19 Nov

What’s been happening

2019 Youth Health Conference: Owning Future Change

3 days organized by AAAH (Australian Association of Adolescent Health)

Some of our SYHPANZ members who self-funded or were fortunate to gain funding support have shared their highlights.

Day 1

  • fantastic opening address by a charismatic young Australian man Kareem El-Ansary, Youth Representative to the United Nations. Kareem presented his learnings from talking to over 10, 000 young Australians throughout the country. He asked them what they care about and how they see their future. And Kareem shared to the conference a picture of hope, resiliency, and a desire to be included from the youth voice.  Nothing new to those who work with youth but just a fantastic positive affirmation of the value and contribution from the population group called ‘young people’.
  • another highlight was Clinical Psychologist Andrew Fuller. Down to earth character talking about tricky teens. Andrew is a prolific author with lots of titles like Unlock Your Child’s Genius and Tricky People.

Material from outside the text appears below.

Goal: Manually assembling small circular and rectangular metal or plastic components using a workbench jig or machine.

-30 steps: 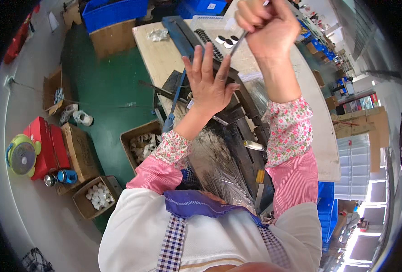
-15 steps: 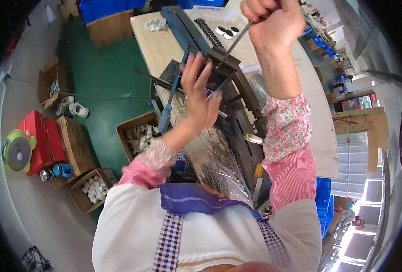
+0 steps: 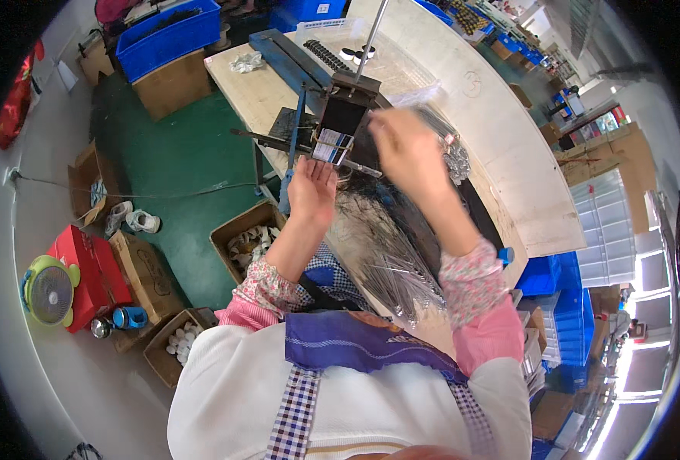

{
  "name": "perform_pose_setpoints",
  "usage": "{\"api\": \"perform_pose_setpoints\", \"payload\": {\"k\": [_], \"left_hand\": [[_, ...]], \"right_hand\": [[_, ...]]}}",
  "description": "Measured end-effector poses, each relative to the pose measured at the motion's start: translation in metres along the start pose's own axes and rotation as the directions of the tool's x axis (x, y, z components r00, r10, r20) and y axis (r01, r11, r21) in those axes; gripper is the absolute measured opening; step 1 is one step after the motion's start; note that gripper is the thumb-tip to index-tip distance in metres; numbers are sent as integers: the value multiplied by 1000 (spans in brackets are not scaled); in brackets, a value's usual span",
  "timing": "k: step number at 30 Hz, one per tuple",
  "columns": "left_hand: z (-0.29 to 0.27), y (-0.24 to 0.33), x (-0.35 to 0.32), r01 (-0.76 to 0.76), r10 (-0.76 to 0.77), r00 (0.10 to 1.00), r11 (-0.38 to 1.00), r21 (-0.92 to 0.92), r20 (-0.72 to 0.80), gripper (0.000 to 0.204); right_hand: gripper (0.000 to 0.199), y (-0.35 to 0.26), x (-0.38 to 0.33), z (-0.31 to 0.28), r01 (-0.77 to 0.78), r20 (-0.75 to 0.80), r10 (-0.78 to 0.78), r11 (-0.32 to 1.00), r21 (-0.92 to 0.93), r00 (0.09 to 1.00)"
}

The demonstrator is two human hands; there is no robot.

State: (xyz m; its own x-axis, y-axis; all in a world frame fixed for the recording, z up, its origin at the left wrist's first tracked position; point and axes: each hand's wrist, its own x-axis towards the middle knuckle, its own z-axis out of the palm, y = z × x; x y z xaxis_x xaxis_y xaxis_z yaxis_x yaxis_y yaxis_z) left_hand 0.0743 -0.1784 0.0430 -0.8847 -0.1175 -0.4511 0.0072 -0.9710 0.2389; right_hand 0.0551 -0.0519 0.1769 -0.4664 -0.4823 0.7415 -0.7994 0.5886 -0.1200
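Fixture (image 3: 344, 115) of dark metal stands just beyond slightly curled fingers of the left hand (image 3: 311, 195), beside the blurred right hand (image 3: 410, 153); cannot tell if either grasps.

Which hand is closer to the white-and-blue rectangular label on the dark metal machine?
Left. The left hand is just below the label in the picture, close to its lower edge; the blurry right hand is farther away, off to the label's right.
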Motion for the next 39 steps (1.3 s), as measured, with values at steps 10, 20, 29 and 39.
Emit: {"api": "perform_pose_setpoints", "payload": {"k": [10, 20, 29, 39], "left_hand": [[-8, 12, 16, 37, -35, 997, 999, -29, 69, 44], [-29, 20, 31, 62, -49, 984, 996, -69, 171, 31], [-25, 24, 11, 67, -70, 970, 997, 24, 233, 41], [5, 35, -70, -202, -42, 919, 803, 561, 391, 51]], "right_hand": [[16, 5, -53, 74, -94, 132, 130, 964, -248, 983], [19, 0, -45, 75, -80, 4, 84, 965, -249, 996], [24, 7, -46, 84, -243, -153, 251, 967, 71, 956], [27, -28, -45, 0, -546, 188, 572, 556, 626, 798]]}}
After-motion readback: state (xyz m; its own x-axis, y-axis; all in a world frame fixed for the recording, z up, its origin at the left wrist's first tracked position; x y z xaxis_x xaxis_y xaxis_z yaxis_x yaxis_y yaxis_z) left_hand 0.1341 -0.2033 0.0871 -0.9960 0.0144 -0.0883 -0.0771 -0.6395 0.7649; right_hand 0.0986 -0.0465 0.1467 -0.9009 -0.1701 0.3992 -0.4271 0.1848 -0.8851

Andrew sees the current education model a system for examinations rather than a system for learning! Andrew has created an avenue to allow anyone to have feedback on their learning strengths – fill in a questionnaire on-line and get back an email that outlines your strengths and areas that you could grow/ improve. I gave it a go and got back an email that acknowledged my skills and gave me ideas for things I could do to help strengthen other areas. Cool concept.

And throughout the 3 days the concurrent session had lots to offer:

It was awesome to attend the 2019 AAAH Conference.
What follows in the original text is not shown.